AIM OF THE EXERCISE:
Although the data below holds other lines too, output only those from the line with "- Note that" up to and including the line with "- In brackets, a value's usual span", exactly as they appear.
START RECORDED DATA
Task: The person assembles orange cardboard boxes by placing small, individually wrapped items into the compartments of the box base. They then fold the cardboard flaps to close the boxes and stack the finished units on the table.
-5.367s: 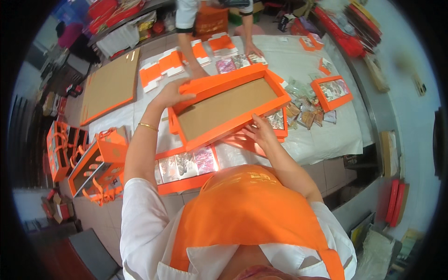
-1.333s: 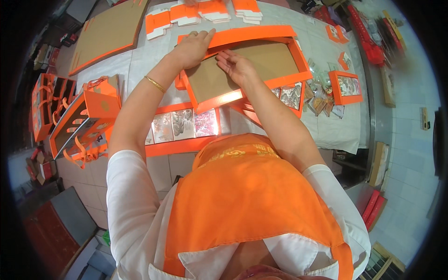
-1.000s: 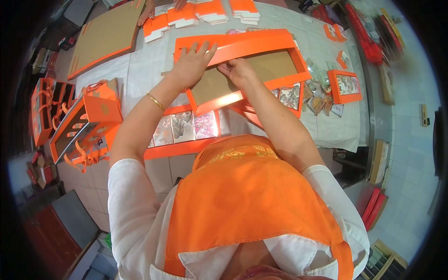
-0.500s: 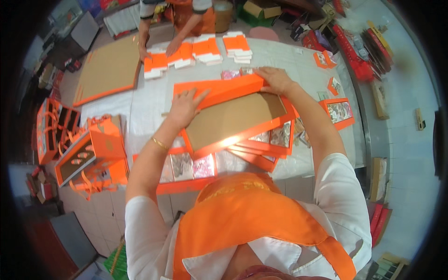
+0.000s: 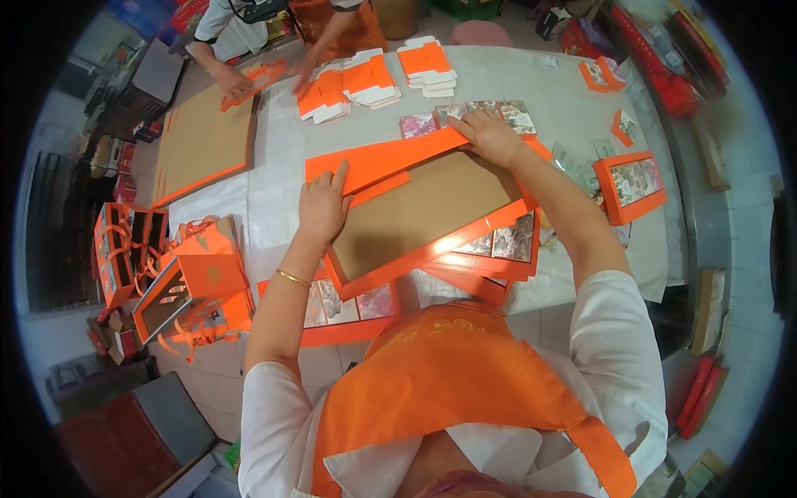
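Note:
An open orange cardboard box [image 5: 427,220] with a bare brown inside lies in front of me, askew on other orange boxes. Along its far side runs a long orange flap [image 5: 390,164]. My left hand [image 5: 324,203] is closed over the left end of this flap, thumb pointing up. At the flap's far right end my right hand [image 5: 490,137] grips the edge, fingers curled over the corner. Beneath, a filled orange box [image 5: 512,241] shows silvery patterned packets. Another box of packets [image 5: 357,303] sits near my left forearm, partly hidden by it.
Across the table a co-worker's hands [image 5: 235,83] handle an orange piece over a brown cardboard stack [image 5: 207,145]. Flat orange-and-white cartons [image 5: 365,79] lie in piles. Orange gift bags [image 5: 203,274] stand at left. A small packet-filled box [image 5: 635,189] is at right.
My left hand has turned its thumb upward on the flap, and a smaller orange flap now shows below it. The co-worker has moved orange cartons left from the row. The whole view has shifted.

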The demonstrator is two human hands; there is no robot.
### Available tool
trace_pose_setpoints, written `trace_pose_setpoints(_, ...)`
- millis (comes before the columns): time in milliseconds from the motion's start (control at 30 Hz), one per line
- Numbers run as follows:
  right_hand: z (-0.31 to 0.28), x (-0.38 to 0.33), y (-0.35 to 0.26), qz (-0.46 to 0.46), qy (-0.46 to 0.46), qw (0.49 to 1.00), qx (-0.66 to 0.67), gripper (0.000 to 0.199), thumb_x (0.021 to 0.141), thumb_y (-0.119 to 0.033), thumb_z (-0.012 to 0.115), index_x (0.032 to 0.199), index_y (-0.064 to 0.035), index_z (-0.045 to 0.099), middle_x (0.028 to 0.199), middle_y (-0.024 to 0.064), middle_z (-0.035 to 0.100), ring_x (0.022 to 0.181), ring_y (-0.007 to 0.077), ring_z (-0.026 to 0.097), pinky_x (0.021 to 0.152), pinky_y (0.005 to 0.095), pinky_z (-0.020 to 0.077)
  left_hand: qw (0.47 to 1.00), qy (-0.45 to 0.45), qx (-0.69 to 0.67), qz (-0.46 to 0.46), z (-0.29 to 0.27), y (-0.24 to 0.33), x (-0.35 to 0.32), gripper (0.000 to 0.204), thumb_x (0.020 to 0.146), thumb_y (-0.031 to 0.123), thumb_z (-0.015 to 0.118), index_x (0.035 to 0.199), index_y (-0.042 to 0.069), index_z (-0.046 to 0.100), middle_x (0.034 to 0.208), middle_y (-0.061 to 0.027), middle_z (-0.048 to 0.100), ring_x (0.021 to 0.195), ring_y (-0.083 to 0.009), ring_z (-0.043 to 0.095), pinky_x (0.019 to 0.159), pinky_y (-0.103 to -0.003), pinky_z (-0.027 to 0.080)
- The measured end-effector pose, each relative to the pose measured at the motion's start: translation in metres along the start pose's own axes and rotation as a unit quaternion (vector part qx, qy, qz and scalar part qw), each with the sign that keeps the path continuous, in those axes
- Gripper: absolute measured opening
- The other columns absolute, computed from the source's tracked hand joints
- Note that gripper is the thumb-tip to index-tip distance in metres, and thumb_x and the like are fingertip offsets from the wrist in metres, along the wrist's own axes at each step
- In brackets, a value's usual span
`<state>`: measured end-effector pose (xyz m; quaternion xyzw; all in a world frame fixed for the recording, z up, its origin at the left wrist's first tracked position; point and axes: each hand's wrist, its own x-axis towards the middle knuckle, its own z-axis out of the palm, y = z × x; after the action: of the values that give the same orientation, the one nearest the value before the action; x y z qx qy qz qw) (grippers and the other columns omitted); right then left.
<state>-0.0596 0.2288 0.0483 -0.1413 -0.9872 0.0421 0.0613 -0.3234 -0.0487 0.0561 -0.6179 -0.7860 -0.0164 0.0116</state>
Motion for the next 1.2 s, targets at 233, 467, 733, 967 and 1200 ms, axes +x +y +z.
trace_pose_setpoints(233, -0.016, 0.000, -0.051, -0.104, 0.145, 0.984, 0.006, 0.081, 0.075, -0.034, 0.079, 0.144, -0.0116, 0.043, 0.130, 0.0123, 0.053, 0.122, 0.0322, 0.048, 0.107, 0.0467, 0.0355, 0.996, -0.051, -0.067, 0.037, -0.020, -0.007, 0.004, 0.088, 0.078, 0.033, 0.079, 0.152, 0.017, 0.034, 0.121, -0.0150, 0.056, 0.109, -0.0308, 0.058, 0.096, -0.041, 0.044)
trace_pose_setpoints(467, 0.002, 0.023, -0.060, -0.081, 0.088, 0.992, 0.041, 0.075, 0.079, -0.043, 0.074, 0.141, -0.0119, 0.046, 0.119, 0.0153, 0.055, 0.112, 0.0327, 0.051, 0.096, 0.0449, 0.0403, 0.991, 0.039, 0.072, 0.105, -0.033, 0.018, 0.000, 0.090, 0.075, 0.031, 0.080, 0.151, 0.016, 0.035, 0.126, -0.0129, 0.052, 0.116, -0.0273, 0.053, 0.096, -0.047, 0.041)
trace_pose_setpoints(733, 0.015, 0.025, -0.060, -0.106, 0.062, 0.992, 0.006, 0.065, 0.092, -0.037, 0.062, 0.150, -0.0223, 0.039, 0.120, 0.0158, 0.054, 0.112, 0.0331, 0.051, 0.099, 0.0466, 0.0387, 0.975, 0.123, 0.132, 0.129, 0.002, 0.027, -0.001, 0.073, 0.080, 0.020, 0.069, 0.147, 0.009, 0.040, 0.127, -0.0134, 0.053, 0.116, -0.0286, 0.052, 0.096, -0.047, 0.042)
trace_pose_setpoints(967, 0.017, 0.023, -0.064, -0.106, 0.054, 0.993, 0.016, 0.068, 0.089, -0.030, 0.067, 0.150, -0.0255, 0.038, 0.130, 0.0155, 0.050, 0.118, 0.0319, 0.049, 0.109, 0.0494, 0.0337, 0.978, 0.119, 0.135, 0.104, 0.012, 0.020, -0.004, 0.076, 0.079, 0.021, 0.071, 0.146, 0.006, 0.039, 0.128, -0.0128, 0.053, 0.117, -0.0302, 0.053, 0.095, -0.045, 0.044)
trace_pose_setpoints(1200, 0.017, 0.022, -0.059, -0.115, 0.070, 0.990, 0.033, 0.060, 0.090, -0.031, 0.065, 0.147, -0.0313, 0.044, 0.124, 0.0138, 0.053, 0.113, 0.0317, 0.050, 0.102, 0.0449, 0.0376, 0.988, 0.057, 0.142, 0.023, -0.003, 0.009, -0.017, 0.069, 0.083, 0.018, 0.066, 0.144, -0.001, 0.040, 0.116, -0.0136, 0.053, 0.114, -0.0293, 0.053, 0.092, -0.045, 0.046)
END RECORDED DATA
RESULT:
- Note that gripper is the thumb-tip to index-tip distance in metres, and thumb_x and the like are fingertip offsets from the wrist in metres, along the wrist's own axes at each step
- In brackets, a value's usual span

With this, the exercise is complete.